A partire dal ‘400, a causa probabilmente di pestilenze e carestie, inizia la decadenza dell’abitato di Rebeccu: un censimento del 1485 indica un numero di abitanti tra i 280 e i 350 con 70 fuochi censiti, calati a 228 e 57 fuochi nel 1589. Nel ‘600 si contavano 27 famiglie (39 maschi e 41 femmine); centocinquanta abitanti a fine ‘800, sei famiglie negli anni cinquanta ed un solo abitante residente dal gennaio 2007.

Rebeccu divenne frazione di Bonorva il 31 dicembre del 1875. Adesso il villaggio è quasi disabitato ma spesso si anima, molti abitanti di Bonorva ( e non solo) hanno lì infatti una seconda casa e sino a qualche anno fa era anche molto frequentato un ristorante di fama regionale.

Rebeccu e la fonte di Su Lumarzu fanno capo al territorio di Bonorva.

Il comune di Bonorva si trova nella regione storica del Logudoro e nella sub-regione del Meilogu, a circa 156 km a nord di Cagliari e a circa 47 km a sud-est di Sassari. Nel suo territorio si trova l’altopiano di Campeda.

Il territorio bonorvese presenta un profilo geometrico irregolare con variazioni altimetriche accentuate, che vanno dai 314 m.s.l.m ai 791 m s.l.m.

Il centro abitato si trova lungo un pendio ripido a 509 m s.l.m., che ha alle sue spalle l’Altopiano di Campeda e ai suoi piedi la fertile piana di Santa Lucia.

Abitata sin dall’età preistorica, divenne un importante centro durante il periodo della civiltà neolitica e nuragica.

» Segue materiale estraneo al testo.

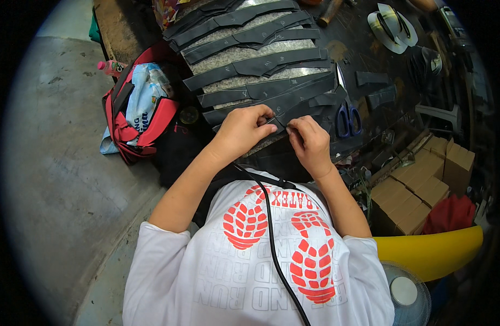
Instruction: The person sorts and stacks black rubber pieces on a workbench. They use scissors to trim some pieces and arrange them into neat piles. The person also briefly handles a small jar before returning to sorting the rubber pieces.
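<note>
Several black, leather-like strips lie in overlapping rows on a speckled grey slab, some with small pale marks. At the near end of the rows, my left hand has its fingers curled and its thumb pressed at the edge of a black strip. My right hand pinches the same strip a little to the right, thumb against fingers. The fingers partly hide the strip. Right of the rows lies a pair of scissors with blue handles, touched by neither hand.
A red and black bag with a light blue packet sits at left, near a pink bottle. Pale sandal-like pieces and a hammer lie farther off. Cardboard boxes, a yellow curved surface and a fan stand right.
</note>
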Tool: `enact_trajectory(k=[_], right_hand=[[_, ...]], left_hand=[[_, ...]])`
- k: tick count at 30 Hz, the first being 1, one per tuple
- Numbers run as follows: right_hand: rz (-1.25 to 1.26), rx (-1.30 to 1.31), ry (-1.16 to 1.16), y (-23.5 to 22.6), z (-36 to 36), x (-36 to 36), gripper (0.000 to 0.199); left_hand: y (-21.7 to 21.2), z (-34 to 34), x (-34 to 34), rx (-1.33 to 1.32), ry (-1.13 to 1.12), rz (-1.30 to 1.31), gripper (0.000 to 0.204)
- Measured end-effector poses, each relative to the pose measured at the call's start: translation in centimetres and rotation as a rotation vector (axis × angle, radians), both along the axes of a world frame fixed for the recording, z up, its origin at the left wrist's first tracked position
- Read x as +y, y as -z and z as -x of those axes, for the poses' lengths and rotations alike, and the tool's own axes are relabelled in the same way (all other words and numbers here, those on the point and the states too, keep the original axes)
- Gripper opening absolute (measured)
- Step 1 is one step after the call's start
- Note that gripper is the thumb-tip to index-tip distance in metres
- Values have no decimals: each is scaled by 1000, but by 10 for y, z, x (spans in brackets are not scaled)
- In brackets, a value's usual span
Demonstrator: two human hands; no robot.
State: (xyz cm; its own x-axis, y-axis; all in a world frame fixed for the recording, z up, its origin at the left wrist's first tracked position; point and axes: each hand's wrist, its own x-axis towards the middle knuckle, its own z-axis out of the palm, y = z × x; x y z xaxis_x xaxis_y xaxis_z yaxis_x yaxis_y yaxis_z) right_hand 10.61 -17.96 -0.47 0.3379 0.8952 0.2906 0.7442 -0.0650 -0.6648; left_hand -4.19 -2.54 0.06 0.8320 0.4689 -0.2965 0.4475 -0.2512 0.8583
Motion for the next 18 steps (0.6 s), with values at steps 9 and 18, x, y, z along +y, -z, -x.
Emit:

Fu poi centro dell’epoca romana, come testimonia la presenza di un’importante via consolare.

Nel medioevo appartenne al giudicato di Torres e fece parte della curatoria di Costaval, della quale era capoluogo Rebeccu, attuale frazione di Bonorva. Nel territorio sorgeva anche un’altra villa, Terchiddo (Trequiddo), che fu completamente abbandonata nel 1665. Nel 1259 venne acquisita dai Malaspina, che regnarono dopo la fine del giudicato. Nel 1347 fu teatro di un combattimento tra i Doria e gli aragonesi guidati da Guglielmo di Cervellon (battaglia di Aidu de Turdu); nonostante la sconfitta gli aragonesi si impadronirono del territorio successivamente. Sotto gli spagnoli il territorio venne nominato contea nel 1630, assegnata ai Ledà – Carillo. La contea venne poi incorporata nel marchesato di Villarios, formato da Bonorva, Rebeccu e Semestene. Con l’abolizione del sistema fudale il paese venne riscattato nel 1839 agli Amat, che successero ai Ledà – Carrillo e che furono gli ultimi feudatari.